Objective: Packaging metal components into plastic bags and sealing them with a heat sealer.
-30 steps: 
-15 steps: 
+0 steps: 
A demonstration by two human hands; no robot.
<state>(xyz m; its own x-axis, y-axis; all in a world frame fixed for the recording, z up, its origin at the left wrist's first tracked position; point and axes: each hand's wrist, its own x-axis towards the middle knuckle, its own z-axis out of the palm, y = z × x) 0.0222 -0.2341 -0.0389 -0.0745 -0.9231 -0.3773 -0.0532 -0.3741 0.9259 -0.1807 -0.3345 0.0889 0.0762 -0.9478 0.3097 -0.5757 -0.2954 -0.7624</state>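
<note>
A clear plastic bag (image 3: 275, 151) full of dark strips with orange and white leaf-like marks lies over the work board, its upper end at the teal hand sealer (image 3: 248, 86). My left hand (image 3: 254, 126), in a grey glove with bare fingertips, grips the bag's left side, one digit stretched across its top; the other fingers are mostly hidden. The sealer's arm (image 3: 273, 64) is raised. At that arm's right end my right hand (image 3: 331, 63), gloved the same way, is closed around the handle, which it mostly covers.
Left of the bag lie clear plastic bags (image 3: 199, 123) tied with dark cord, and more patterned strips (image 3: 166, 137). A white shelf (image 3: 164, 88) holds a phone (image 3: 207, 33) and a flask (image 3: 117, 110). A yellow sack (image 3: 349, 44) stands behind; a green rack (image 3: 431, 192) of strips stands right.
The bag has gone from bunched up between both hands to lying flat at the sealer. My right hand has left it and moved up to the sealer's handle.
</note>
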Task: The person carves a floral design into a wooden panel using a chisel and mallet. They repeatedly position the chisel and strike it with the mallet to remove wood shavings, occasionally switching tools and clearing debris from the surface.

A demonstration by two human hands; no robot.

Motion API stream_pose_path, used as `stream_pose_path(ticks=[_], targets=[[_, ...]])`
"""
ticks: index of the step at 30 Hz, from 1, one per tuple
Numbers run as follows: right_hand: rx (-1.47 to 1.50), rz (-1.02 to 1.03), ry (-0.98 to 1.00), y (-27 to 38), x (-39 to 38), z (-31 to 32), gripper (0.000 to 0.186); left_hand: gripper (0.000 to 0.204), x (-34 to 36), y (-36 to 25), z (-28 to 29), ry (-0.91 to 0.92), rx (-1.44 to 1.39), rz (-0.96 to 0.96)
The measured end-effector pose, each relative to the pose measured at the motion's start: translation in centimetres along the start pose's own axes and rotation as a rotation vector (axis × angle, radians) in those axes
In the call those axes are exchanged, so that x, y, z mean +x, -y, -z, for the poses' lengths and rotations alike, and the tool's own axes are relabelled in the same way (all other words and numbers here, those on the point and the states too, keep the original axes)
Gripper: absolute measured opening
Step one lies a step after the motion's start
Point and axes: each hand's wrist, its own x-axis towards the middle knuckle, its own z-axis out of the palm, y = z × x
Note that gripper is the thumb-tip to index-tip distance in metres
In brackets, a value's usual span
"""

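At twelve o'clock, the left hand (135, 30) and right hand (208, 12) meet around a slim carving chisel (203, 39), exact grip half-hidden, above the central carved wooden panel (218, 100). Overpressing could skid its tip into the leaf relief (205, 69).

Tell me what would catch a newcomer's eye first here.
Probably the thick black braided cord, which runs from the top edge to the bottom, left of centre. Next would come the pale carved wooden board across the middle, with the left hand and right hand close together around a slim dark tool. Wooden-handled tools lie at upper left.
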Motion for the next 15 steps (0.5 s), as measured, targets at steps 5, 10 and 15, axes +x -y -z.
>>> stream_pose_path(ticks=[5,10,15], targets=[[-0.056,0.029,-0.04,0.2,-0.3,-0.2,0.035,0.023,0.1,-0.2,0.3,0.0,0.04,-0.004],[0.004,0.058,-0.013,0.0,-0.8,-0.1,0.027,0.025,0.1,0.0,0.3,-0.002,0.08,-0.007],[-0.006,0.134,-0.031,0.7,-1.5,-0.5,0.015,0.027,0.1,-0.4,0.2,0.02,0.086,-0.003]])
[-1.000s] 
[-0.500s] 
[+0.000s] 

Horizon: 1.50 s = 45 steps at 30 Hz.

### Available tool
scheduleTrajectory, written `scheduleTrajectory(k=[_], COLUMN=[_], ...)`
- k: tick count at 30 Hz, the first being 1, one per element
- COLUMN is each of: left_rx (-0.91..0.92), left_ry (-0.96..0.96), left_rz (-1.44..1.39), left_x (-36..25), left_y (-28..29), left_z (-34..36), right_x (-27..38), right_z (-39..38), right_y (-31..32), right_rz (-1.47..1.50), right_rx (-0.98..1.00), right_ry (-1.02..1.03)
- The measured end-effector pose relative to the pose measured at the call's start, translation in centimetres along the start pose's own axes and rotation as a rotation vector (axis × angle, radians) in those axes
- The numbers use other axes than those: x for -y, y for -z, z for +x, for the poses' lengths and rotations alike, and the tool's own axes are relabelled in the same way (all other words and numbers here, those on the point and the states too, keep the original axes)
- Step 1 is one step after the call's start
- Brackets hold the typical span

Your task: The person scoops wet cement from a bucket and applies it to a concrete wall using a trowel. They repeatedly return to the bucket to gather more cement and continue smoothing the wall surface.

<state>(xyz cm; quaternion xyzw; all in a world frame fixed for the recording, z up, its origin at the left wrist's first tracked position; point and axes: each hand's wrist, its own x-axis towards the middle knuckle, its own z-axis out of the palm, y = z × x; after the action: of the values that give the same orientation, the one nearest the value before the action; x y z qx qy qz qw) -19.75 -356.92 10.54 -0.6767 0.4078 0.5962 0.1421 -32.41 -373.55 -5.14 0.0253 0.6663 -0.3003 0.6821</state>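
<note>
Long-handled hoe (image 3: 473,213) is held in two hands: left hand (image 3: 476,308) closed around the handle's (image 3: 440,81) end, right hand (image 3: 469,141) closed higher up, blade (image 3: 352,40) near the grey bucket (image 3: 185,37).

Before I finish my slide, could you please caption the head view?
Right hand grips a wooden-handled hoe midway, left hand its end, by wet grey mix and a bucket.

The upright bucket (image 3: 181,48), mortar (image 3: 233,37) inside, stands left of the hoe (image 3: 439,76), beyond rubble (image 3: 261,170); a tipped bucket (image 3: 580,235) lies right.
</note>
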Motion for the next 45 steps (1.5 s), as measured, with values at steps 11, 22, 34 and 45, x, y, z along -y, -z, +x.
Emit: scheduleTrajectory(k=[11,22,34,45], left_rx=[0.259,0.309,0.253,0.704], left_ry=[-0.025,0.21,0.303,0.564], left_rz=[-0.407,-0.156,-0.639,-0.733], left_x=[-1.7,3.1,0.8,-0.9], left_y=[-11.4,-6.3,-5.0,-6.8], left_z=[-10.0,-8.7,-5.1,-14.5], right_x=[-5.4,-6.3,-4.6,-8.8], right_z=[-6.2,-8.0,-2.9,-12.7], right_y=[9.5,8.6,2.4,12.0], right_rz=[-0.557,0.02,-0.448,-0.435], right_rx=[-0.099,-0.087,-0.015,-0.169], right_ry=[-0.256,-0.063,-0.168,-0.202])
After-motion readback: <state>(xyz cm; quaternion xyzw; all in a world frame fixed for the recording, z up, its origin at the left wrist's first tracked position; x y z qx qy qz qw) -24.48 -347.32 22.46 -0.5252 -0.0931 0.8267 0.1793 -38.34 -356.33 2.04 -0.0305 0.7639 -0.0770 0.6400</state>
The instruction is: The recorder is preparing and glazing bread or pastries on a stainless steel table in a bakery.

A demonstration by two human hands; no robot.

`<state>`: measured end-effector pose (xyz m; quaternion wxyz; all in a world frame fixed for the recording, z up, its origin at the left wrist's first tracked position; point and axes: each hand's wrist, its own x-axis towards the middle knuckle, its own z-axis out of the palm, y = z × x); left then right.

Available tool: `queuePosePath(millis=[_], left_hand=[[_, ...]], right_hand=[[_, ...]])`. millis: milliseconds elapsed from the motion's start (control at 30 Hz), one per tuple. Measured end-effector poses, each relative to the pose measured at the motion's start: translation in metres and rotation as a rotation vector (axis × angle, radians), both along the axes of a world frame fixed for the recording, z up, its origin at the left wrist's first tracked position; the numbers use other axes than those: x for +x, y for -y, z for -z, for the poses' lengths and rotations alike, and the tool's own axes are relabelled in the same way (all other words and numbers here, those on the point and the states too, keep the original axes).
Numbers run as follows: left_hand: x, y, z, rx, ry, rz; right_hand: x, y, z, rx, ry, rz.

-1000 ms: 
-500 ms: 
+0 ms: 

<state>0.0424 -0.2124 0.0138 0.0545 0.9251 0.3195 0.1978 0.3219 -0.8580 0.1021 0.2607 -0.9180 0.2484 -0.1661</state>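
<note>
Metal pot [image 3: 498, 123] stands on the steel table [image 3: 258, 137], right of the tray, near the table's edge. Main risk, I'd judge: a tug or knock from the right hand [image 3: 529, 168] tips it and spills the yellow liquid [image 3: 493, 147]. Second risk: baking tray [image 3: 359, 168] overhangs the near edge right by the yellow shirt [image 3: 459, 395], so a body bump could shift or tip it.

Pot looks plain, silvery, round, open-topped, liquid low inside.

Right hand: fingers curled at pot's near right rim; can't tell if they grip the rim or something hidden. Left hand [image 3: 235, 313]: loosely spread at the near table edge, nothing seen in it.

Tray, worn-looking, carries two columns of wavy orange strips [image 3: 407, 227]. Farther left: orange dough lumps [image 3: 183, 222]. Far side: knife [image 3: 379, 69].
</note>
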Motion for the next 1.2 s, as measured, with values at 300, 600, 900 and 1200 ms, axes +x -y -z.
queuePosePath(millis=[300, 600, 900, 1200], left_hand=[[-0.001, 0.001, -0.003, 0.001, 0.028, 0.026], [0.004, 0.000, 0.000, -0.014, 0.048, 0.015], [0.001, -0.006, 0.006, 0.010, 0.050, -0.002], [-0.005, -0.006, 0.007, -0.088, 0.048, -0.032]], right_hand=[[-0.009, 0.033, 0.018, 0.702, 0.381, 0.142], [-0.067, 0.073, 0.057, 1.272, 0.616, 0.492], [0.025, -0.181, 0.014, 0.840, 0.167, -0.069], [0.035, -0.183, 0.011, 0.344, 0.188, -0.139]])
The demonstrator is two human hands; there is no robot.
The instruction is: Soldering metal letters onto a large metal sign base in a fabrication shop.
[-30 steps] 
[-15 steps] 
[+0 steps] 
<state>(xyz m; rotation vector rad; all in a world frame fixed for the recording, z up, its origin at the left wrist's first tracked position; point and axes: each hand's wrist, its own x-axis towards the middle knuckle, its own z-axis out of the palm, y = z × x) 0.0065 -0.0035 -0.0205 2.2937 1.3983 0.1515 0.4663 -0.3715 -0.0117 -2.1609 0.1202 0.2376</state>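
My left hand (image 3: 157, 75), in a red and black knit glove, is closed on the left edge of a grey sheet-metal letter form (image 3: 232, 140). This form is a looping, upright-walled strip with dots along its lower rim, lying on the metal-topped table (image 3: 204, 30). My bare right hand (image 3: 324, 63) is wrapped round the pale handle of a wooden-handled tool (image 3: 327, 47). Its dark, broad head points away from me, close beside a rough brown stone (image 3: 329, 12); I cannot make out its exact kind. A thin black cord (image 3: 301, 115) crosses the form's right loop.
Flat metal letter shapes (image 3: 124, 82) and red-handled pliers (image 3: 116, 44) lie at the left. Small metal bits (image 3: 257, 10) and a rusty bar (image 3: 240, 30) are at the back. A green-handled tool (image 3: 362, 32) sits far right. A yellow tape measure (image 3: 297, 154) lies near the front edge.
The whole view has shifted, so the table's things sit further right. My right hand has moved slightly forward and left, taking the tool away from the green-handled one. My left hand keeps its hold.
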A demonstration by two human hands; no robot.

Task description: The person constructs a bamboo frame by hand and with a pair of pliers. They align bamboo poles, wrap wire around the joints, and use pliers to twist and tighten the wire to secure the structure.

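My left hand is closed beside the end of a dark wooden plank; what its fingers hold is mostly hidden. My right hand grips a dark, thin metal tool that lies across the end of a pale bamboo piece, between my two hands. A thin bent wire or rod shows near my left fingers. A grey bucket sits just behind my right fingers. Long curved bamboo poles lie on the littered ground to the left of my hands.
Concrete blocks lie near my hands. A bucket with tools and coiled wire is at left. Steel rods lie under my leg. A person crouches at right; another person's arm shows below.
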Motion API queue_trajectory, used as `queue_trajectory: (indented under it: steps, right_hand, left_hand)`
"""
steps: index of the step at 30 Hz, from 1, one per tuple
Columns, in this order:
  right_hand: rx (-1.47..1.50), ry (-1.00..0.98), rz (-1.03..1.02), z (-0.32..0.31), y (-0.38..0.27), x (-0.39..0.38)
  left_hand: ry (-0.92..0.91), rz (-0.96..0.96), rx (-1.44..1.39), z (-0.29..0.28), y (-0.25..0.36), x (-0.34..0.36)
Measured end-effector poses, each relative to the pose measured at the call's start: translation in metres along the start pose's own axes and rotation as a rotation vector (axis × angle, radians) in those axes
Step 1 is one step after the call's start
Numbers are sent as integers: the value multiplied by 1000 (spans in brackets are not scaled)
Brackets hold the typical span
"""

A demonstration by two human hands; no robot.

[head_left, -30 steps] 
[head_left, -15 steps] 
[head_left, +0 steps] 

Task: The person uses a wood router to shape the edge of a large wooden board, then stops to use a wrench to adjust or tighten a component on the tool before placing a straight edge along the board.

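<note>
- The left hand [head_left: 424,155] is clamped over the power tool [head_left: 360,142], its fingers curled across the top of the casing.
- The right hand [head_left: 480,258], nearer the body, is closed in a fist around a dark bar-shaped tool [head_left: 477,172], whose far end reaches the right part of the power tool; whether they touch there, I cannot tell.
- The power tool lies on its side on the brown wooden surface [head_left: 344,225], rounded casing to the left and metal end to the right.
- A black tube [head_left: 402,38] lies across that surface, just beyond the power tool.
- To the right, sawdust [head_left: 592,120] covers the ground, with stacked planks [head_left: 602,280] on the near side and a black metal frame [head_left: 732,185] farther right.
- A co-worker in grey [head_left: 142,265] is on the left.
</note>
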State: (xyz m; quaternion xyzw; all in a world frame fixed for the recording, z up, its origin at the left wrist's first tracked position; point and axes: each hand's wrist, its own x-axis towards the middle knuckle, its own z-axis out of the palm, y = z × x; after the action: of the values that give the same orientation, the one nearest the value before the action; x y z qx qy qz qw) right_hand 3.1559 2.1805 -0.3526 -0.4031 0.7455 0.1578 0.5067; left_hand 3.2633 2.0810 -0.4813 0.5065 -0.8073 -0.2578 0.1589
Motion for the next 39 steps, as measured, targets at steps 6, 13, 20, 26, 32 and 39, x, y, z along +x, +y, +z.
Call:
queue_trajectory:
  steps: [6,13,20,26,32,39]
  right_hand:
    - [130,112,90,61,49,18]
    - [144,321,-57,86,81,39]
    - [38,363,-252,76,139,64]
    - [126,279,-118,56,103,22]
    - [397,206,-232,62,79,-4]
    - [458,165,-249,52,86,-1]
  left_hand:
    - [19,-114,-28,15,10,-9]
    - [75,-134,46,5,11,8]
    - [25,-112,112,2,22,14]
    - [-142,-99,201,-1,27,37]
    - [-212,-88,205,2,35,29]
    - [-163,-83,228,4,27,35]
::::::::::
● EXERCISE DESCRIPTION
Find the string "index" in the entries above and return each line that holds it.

● SOLUTION TO THIS TASK
ticks: index of the step at 30 Hz, from 1, one per tuple
Note that gripper is the thumb-tip to index-tip distance in metres
steps: index of the step at 30 Hz, from 1, one per tuple

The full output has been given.